Saab Safety Takes Honors



SAAB'S REAL-LIFE SAFETY PHILOSOPHY TAKES HONORS AGAIN

Two recent studies support effectiveness of Saab safety engineering focus

6/7/99

Norcross, GA - Saab's real-life safety philosophy stipulates that safety systems and structures in Saab vehicles must be designed to protect occupants in real-world collisions. And, although Saab conducts over 40 crash tests—including simulated animal collisions and truck-to- car side impacts—it is real-life collisions and their infinite variables that drive Saab safety engineers and their work. According to the latest reports from the U.S. Highway Loss Data Institute (HLDI) and Sweden's largest insurance company, Folksam, this philosophy indeed gets results where it matters most—on the road.

According to the just-released Folksam report, the Saab 900/9-3 and Saab 9000 have two of the best records in actual accidents. Folksam makes this assessment based on their study of vehicles involved in car-to-car collisions, the largest such database in the world. The company evaluated 70 car models that were involved in a total of 120,000 road accidents in Sweden. The five best performing models—including the Saab 900/9-3 and 9000—earned inclusion in Folksam's "Golden Group." Folksam's report estimated this elite group of cars to be 50 percent safer than the average vehicle measured in the report. The Saab 900/9-3 is also the only mid-size car included in the "Golden Group."

Additionally, the 1995-1997 Saab 900 had the lowest personal injury claim frequency among all mid-size four-door and two-door cars included in the 1999 HLDI report. HLDI characterizes an injury score below 70 as "substantially better than average." Only two vehicles out of 29 evaluated in this category were in this range. The Saab 900 was one of them, scoring 37% better than the average mid-size car included in the report.
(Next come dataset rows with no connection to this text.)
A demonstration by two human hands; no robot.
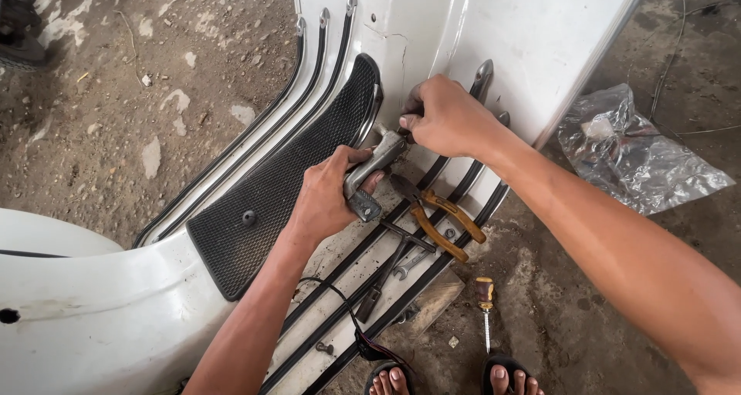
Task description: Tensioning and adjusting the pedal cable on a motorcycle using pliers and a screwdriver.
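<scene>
My left hand (328,194) grips a grey metal lever-like part (370,171) over the floorboard of a white scooter body (494,32). My right hand (444,117) pinches something small at the upper end of that part, against the white panel; what it pinches is hidden by the fingers. A black rubber mat (278,186) covers the floorboard's middle ridge, just left of my left hand. Orange-handled pliers (440,221) lie on the floorboard directly below the hands.
A spanner (409,262) and a dark tool (374,291) lie on the floorboard rails. A screwdriver (485,310) rests on the dirt floor near my sandalled feet (448,379). A crumpled clear plastic bag (633,148) lies at the right. A black cable (347,310) loops by my left forearm.
</scene>
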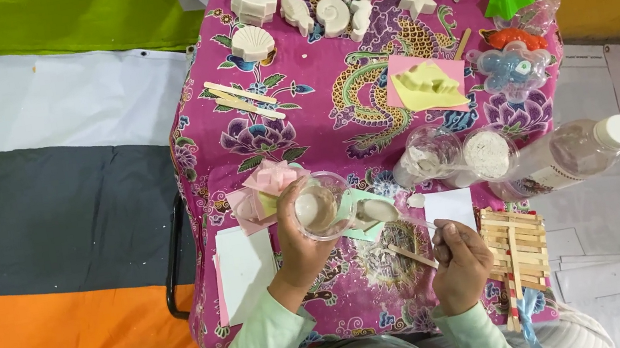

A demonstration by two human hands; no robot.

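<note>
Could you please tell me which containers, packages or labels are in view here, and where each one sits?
Clear plastic bottle: lying at the table's right edge, white cap, band label with dark patterned edge.
Two clear cups: left of the bottle, holding white powder.
Clear cup: held tilted in the left hand.
No screens or signs.

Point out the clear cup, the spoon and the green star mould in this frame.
clear cup (320,206), head view, on its inner bottom.
spoon (376,210), head view, on its bowl.
green star mould (508,1), head view, on its middle.
</note>
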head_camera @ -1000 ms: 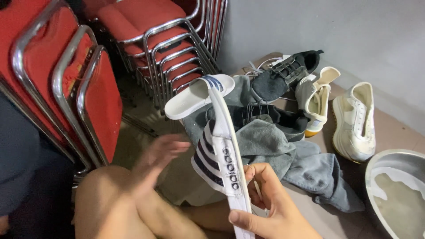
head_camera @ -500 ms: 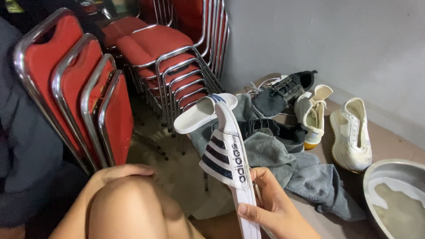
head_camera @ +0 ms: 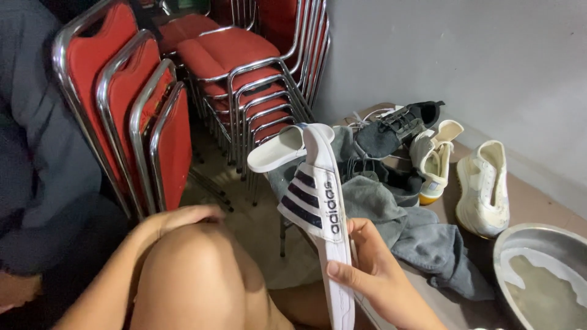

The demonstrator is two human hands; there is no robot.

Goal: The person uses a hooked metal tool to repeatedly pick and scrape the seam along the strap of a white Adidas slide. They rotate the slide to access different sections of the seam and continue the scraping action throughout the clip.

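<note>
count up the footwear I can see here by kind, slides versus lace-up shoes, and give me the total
White rubber slides: 2, one with dark stripes held in the right hand at, one plain at.
Dark grey lace-up sneakers: 1, at.
Cream canvas lace-up shoes: 2, at and.
Total: 5. More may be hidden under the grey cloth.

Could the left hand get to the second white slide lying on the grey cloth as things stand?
Probably yes: the left hand rests free on the knee, and nothing blocks the way to the white slide, though the held slide stands close beside.
</note>
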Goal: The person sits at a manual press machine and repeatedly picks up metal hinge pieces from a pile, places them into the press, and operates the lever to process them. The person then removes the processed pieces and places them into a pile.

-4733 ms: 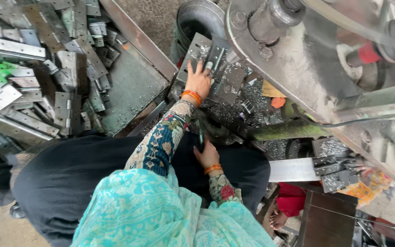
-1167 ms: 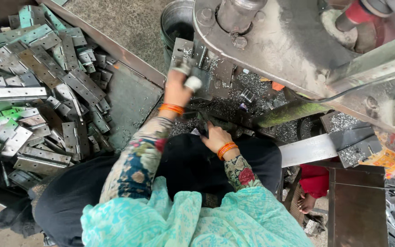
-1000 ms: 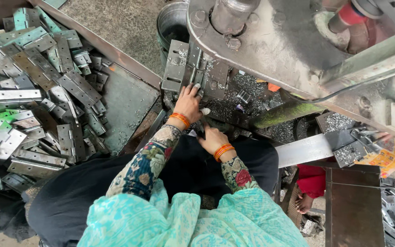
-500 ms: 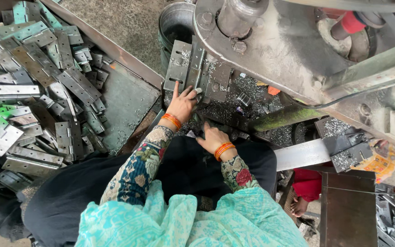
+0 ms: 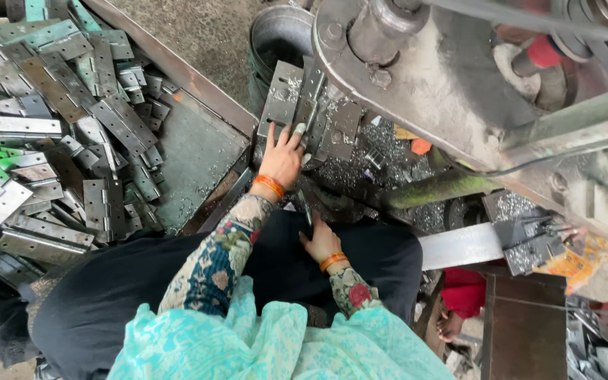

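Left hand [image 5: 281,160] lies flat, fingers spread, on grey perforated metal hinge plates [image 5: 281,105] directly under the heavy grey press head [image 5: 416,77]; crushing risk. Right hand [image 5: 321,243], below the press, grips a dark strip [image 5: 306,211].

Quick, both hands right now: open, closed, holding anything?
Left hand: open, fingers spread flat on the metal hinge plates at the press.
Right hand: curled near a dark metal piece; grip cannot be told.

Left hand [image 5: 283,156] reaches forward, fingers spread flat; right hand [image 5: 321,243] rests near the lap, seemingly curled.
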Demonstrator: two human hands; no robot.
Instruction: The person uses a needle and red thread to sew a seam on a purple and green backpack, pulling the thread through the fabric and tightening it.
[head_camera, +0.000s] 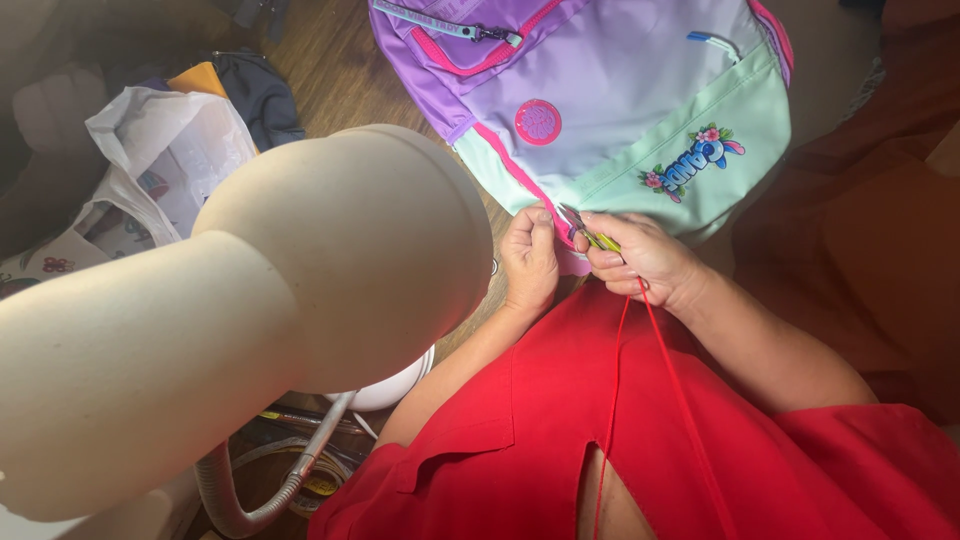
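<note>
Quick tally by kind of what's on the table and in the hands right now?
Backpack: 1
Snips, in right hand: 1
Desk lamp: 1
White plastic bag: 1
Dark cloth item: 1
Total: 5
Left hand pinches the backpack's edge.

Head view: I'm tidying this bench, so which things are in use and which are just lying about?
In use: pastel purple-and-mint fabric backpack, small yellow-handled snips in right hand, left hand pinching the edge, red cord.
Lying about: beige gooseneck lamp, white plastic bag, dark cloth.

Hands (590, 260) on backpack (620, 100) (snips (590, 232) in right)
</note>
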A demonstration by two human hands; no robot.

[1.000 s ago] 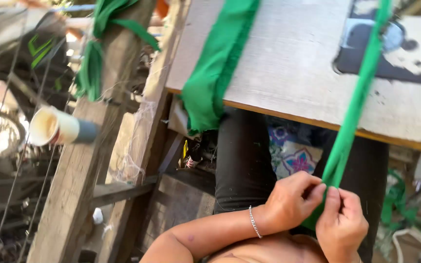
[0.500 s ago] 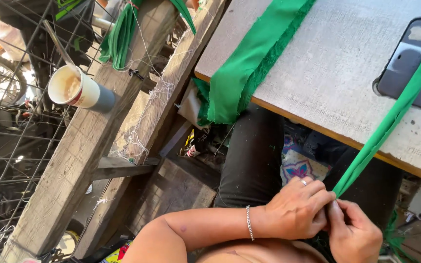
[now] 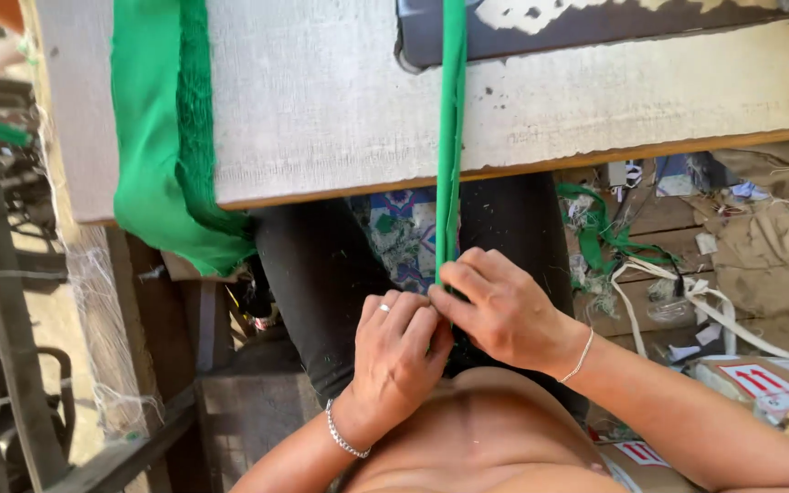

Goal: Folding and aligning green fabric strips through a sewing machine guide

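Both hands sit low in front of the torso, below the tabletop (image 3: 340, 100) edge, working the near end of a narrow green strip (image 3: 452, 137). Strip runs taut from the fingers straight up over the tabletop edge and across a dark flat object (image 3: 595, 36) at the top of frame. Right hand (image 3: 504, 310): grip pinched on the strip where it comes down off the edge, thumb and forefinger closed on it. Left hand (image 3: 399, 351): fingers curled in tight against the right, clenched at the strip's lower end; the actual contact is hidden behind the knuckles, so I can't tell how much cloth it has. Ring on a left finger, a bracelet on each wrist. A wider green cloth (image 3: 171, 137) drapes over the tabletop's left part, well apart from the strip. Scraps of green and white tape (image 3: 687, 301) litter the floor to the right. My read on doing this well: keep the strip under even tension so it stays flat and straight, hold the pinch close to the working point, move the hands in small steps rather than one long pull, and watch that the edge doesn't snag or twist it.
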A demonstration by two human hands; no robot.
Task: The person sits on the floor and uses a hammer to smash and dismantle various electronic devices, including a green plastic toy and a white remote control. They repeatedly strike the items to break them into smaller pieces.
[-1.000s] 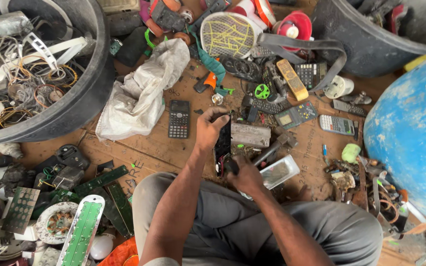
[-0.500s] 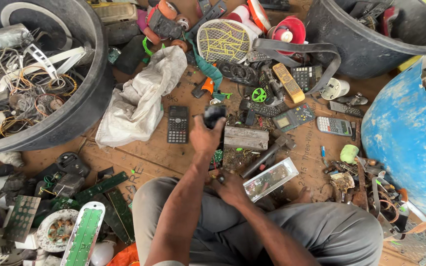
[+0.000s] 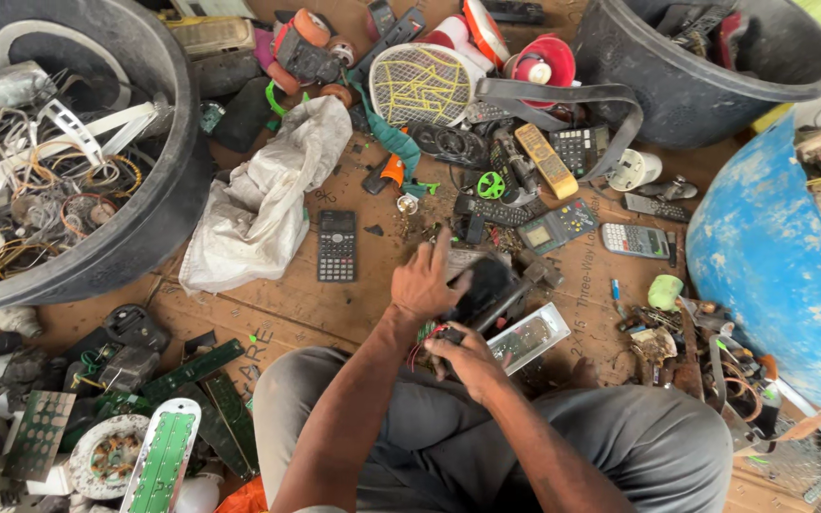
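The person's left hand (image 3: 427, 282) lies fingers spread over a small dark device (image 3: 483, 285), pressing on its top, while the right hand (image 3: 467, 353) just below it is closed around the device's lower end, where red wires show. A black calculator (image 3: 337, 245) lies left of the left hand — a clear plastic casing (image 3: 529, 335) sits just right of the right hand.

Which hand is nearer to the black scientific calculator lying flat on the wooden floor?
The left hand. It is just right of the black calculator in the picture, on a dark device. The right hand is lower, nearer the lap.
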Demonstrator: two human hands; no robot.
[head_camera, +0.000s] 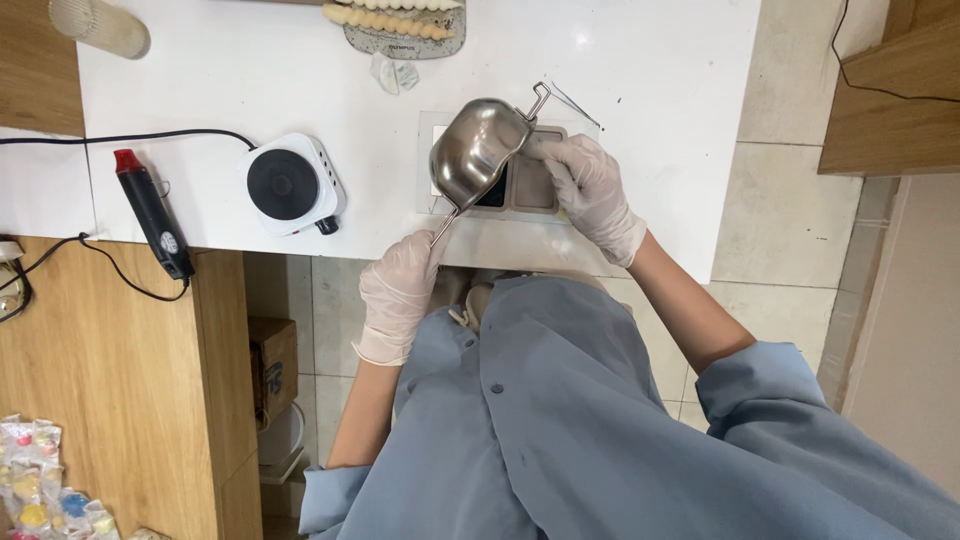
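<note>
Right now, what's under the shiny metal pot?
Under the tilted metal pot sits a grey mould with rectangular cavities. The pot covers the mould's left part, so what's there stays hidden.

A single head-worn camera looks steeply down from above the person's own chest, close enough that the blue shirt (560, 420) fills the lower frame. The white worktop (650, 80) spans the top, tiled floor (790, 210) showing at right.
</note>
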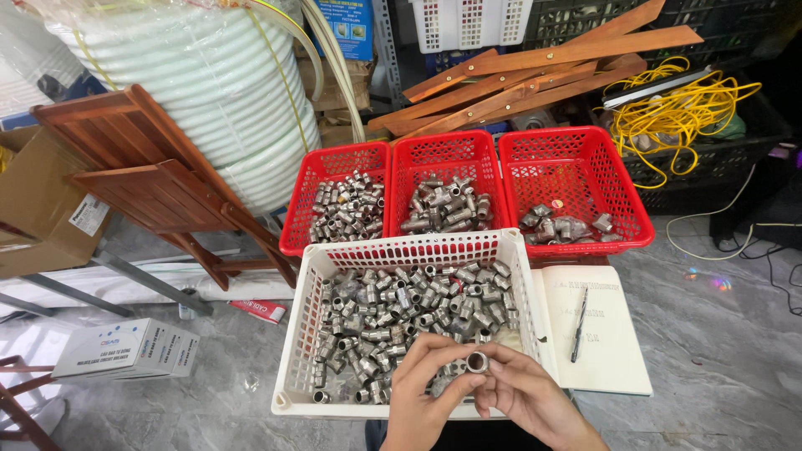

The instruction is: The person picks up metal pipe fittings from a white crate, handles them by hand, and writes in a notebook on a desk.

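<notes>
From the head view, a short round metal fitting (477,362) shows its open bore upward. It sits above a white basket (303,351) heaped with similar fittings, three red baskets (576,150) behind and an open notebook (606,334) alongside. The left hand (422,397) and right hand (526,392) pinch it between fingertips.

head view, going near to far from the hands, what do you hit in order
Both hands, left hand and right hand, pinching a metal fitting → white basket of fittings → row of three red baskets → wooden slats.
</notes>
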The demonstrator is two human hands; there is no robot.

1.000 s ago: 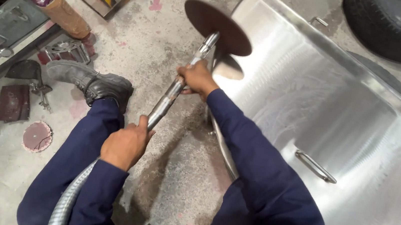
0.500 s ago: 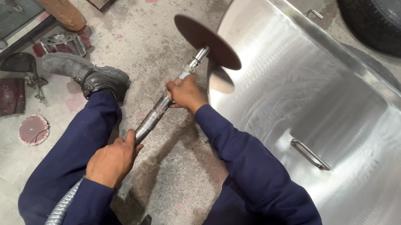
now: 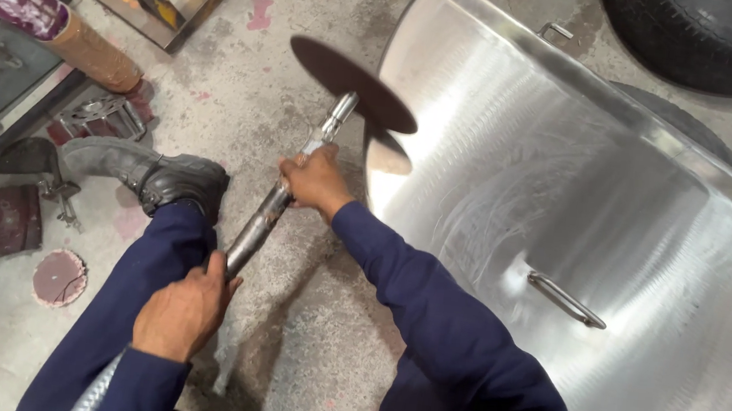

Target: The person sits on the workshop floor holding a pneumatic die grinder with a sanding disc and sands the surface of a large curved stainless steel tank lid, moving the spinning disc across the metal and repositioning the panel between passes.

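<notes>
Landmark: the large brushed stainless steel panel [image 3: 618,253] lying on the concrete floor [image 3: 217,60].

Nearest, the left hand [image 3: 181,311] has its fingers clamped round the rear of the long grey metal tool shaft [image 3: 279,200], well off the panel's left edge. Further along, the right hand [image 3: 318,180] grips the same shaft, fingers wrapped tight, just beside that edge. The dark round abrasive disc [image 3: 352,83] sits at the shaft's far end, overlapping the panel's upper-left corner.

Risks, as judged: the disc could catch the panel's raised edge and kick back; the black work boot [image 3: 148,179] lies near the shaft.

Open room is left of the panel; the black tyre [image 3: 716,39] bounds its far side.
</notes>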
The Saab 900 Convertible also topped the "midsize sports models" category with the lowest claim frequency score.

A vehicle's safety performance is the product of many factors, including driver behavior, personal judgment and other car population variables. The design of the car also influences its real-life safety integrity. The 1999 Folksam and HLDI data again support that when it comes to safety, Saab and Saab drivers perform well together in the real world.